#280 Crash in java service wrapper WrapperManager.nativeGetControlEvent()

v3.5.13
open
nobody
crash (1)
5
2014-04-03
2013-07-15
Erik Brakkee
No

Today we had a server crash in the java service wrapper. We are using version 3.5.13 (doublechecked with the wrapper.jar file MANIFEST.MF and the md5 checksum of the shared library).

OS: RHEL 6.2

The java stack frames in the hs_err file were:

Java frames: (J=compiled Java code, j=interpreted, Vv=VM code)
j org.tanukisoftware.wrapper.WrapperManager.nativeGetControlEvent()I+0
J org.tanukisoftware.wrapper.WrapperManager$3.run()V
v ~StubRoutines::call_stub

The logs from monitoring show nothing special around the time of the crash (no high heap space or permgen space usage). Also, the gc.log did not indicate any concurrent mode failures or full gcs (we are using the CMS garbage collector).
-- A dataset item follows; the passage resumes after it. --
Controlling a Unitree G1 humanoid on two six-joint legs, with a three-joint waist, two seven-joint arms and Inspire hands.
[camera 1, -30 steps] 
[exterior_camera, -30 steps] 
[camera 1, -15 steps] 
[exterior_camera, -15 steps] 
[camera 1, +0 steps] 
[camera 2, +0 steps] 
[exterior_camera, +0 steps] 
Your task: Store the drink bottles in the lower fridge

We still have the core dump file available so we could extract more information.
Please advise.

Related

Bugs: #280

Discussion

  • Erik Brakkee
    Erik Brakkee
    2013-07-15

    Immediately prior to the crash we see the following message in the logs a number of times:

    2013-07-15 17:22:43,130 WARNING [sun.rmi.transport.tcp] (RMI TCP Accept-1098) RMI TCP Accept-1098: accept loop for ServerSocket[addr=/0.0.0.0,port=0,localp
    ort=1098]
    throws
    java.net.SocketException: Socket closed
    at java.net.PlainSocketImpl.socketAccept(Native Method)
    at java.net.PlainSocketImpl.accept(PlainSocketImpl.java:408)
    at java.net.ServerSocket.implAccept(ServerSocket.java:462)
    at java.net.ServerSocket.accept(ServerSocket.java:430)
    at sun.rmi.transport.tcp.TCPTransport$AcceptLoop.executeAcceptLoop(TCPTransport.java:369)
    at sun.rmi.transport.tcp.TCPTransport$AcceptLoop.run(TCPTransport.java:341)
    at java.lang.Thread.run(Thread.java:662)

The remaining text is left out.